TASK OBJECTIVE:
The lines from the start of the data through the line with "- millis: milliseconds" are to be returned verbatim; all later lines are to be omitted.

=== Section Start ===

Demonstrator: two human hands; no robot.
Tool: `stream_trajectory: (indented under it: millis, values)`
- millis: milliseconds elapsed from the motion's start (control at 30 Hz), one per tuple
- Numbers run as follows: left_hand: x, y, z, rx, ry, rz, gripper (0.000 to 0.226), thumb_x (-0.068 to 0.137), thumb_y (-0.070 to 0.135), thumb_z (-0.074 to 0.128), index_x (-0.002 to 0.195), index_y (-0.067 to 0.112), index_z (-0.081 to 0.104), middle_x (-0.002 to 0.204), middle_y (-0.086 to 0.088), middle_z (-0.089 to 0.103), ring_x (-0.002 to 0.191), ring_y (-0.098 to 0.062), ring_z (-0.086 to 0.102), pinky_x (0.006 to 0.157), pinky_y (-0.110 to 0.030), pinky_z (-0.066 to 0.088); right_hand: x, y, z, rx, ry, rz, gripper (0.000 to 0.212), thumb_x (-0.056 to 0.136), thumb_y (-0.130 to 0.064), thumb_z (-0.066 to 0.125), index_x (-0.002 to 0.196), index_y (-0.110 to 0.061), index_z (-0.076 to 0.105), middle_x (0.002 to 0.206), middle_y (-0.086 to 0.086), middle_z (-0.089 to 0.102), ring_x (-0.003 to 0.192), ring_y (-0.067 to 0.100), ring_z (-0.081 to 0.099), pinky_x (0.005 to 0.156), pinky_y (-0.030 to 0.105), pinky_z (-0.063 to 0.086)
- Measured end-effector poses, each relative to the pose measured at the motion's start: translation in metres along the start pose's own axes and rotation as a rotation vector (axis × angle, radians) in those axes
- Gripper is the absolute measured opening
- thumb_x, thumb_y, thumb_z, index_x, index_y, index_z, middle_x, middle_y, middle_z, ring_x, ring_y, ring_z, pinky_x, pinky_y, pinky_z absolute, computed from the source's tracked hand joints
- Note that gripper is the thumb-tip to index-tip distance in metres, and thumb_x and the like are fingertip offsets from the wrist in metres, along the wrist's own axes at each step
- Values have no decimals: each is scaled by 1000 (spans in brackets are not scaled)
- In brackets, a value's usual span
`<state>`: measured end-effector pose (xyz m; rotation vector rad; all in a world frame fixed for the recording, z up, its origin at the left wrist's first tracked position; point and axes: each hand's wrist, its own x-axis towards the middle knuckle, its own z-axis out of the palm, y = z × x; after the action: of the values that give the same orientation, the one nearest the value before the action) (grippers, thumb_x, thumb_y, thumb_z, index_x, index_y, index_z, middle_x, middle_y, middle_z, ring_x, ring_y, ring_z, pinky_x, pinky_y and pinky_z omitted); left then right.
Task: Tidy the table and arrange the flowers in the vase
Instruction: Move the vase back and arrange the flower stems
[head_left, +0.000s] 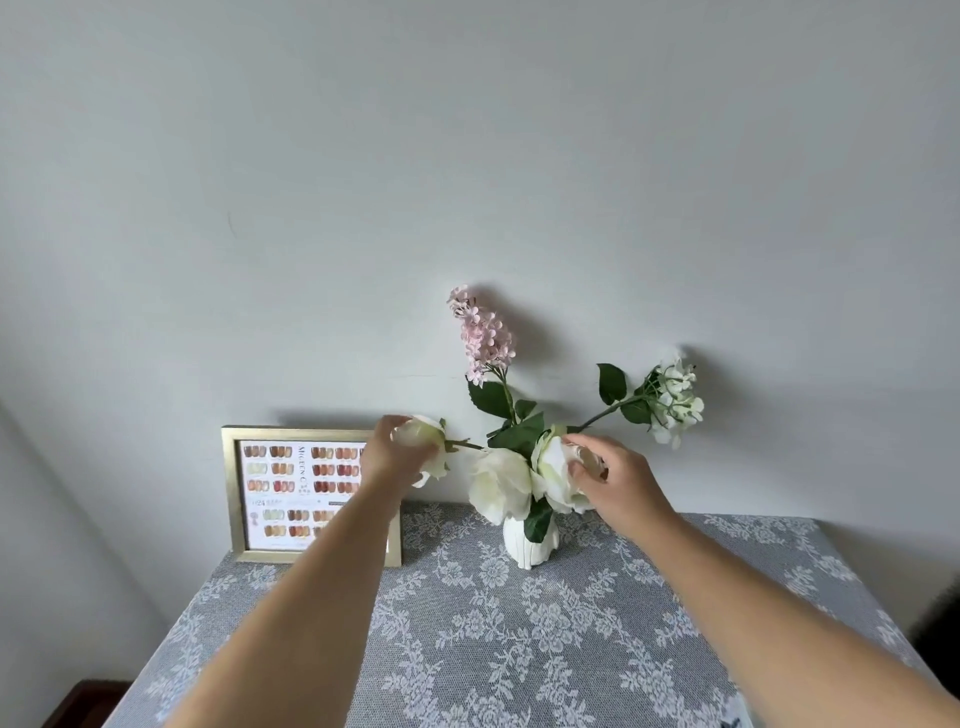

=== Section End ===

RESPONSE AREA:
Demonstrator: two human hands; no robot.
Tool: `stream_trajectory: (indented under it: millis, values)`
- millis: milliseconds elapsed from the motion's start (control at 30 Hz), one per tuple

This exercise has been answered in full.